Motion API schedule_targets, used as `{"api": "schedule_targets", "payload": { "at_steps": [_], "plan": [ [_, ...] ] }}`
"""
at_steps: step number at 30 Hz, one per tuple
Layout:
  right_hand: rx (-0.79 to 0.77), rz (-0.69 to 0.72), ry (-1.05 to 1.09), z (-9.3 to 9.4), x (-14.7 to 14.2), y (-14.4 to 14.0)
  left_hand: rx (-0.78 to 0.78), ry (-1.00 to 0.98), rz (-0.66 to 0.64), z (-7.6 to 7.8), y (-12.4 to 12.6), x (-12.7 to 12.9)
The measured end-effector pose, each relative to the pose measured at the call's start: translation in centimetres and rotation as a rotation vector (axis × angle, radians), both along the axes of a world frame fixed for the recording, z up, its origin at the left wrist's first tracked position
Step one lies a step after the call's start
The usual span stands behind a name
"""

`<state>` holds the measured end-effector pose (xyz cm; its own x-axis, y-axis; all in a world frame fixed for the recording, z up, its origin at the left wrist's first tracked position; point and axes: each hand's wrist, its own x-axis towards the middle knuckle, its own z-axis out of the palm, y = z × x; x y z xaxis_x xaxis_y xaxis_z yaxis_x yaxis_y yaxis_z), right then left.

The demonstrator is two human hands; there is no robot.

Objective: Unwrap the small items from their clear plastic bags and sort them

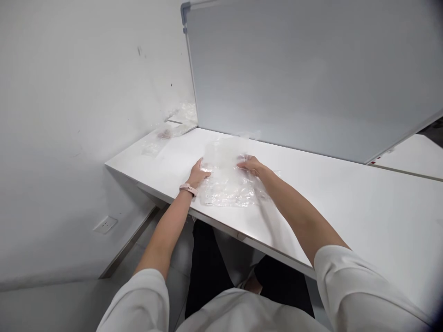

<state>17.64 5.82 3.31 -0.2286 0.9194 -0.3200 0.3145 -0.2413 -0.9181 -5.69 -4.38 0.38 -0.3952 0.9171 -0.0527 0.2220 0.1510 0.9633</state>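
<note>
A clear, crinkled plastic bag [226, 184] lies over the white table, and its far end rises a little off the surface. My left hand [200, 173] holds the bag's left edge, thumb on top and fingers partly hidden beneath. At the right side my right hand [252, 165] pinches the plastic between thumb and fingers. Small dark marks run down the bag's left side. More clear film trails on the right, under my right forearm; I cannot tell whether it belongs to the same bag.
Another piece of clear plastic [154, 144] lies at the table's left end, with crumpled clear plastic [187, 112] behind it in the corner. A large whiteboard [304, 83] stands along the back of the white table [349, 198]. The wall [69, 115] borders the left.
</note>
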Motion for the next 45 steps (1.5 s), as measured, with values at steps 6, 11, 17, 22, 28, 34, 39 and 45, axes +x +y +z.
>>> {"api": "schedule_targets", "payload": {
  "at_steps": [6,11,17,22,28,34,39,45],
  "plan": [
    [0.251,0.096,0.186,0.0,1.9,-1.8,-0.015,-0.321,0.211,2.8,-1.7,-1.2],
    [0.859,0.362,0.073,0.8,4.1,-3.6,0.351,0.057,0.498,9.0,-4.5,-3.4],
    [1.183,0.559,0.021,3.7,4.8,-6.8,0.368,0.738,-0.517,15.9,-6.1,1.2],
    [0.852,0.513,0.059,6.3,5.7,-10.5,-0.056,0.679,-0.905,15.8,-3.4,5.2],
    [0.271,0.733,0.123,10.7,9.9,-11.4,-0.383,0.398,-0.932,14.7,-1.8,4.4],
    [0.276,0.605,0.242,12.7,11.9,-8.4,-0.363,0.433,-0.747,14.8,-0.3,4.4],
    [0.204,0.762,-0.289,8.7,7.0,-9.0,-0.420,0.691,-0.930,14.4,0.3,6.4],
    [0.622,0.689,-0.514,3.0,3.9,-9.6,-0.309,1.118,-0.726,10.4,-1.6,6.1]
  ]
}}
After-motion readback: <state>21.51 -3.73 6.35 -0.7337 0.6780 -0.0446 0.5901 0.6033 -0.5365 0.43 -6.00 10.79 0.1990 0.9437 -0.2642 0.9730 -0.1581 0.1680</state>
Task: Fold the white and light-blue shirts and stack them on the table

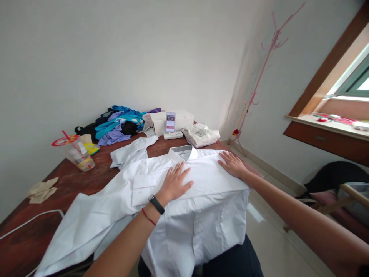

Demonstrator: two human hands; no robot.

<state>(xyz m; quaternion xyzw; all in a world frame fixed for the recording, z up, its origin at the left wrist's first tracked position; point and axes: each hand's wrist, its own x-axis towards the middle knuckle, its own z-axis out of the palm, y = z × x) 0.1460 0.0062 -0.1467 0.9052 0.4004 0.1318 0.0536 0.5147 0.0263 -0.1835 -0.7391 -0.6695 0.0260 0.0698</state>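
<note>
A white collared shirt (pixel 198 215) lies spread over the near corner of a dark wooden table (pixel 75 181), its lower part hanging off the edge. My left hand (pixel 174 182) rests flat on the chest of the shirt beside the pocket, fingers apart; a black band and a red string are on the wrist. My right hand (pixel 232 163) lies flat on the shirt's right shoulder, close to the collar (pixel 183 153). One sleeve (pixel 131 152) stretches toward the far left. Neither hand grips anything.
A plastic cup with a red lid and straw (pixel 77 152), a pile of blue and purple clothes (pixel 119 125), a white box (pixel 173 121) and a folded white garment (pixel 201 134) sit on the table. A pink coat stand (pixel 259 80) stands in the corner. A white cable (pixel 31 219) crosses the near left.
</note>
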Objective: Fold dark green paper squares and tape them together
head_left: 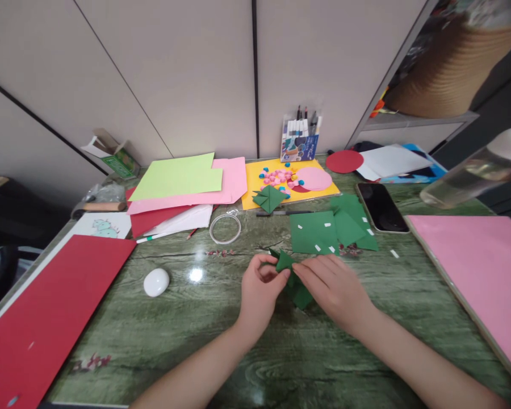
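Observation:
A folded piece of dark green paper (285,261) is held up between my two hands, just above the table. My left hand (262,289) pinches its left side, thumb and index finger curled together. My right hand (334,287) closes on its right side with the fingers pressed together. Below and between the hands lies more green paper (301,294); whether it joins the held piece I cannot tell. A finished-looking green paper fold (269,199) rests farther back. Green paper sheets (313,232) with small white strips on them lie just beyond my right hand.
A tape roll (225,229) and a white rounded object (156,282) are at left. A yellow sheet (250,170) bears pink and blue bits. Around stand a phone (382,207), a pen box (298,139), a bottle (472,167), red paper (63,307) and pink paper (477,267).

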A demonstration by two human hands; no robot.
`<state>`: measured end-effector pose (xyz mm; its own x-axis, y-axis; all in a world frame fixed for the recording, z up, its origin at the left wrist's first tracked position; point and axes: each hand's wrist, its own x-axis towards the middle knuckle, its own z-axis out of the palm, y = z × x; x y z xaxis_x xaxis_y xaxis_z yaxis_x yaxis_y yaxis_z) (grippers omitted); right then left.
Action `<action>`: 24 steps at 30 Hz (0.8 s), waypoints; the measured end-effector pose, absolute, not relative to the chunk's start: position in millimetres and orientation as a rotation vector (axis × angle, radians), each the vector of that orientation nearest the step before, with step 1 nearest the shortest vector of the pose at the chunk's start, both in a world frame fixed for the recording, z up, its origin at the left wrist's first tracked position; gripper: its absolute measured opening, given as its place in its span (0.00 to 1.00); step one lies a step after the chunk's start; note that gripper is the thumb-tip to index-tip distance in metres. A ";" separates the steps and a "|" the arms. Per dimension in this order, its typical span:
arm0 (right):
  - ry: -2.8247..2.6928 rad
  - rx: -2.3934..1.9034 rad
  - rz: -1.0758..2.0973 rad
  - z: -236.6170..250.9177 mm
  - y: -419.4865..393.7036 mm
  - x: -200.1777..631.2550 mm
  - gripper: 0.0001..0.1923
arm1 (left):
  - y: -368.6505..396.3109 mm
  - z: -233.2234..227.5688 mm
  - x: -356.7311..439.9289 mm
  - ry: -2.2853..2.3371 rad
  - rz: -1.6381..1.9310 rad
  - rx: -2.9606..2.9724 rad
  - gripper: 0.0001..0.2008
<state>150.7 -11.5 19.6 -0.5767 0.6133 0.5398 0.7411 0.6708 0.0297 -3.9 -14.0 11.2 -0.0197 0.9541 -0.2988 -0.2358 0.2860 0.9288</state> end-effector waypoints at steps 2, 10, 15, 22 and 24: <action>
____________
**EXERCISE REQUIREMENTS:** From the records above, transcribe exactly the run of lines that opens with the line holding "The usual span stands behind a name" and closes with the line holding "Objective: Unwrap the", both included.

**TASK RESULT:**
The usual span stands behind a name
"""

`<state>` holds the measured end-effector pose (xyz cm; its own x-axis, y-axis; all in a world frame fixed for the recording, z up, its origin at the left wrist's first tracked position; point and axes: each hand's wrist, its own x-axis towards the middle knuckle, its own z-axis out of the palm, y = z × x; x y z xaxis_x xaxis_y xaxis_z yaxis_x yaxis_y yaxis_z), right then left.

The demonstrator is two human hands; there is no robot.

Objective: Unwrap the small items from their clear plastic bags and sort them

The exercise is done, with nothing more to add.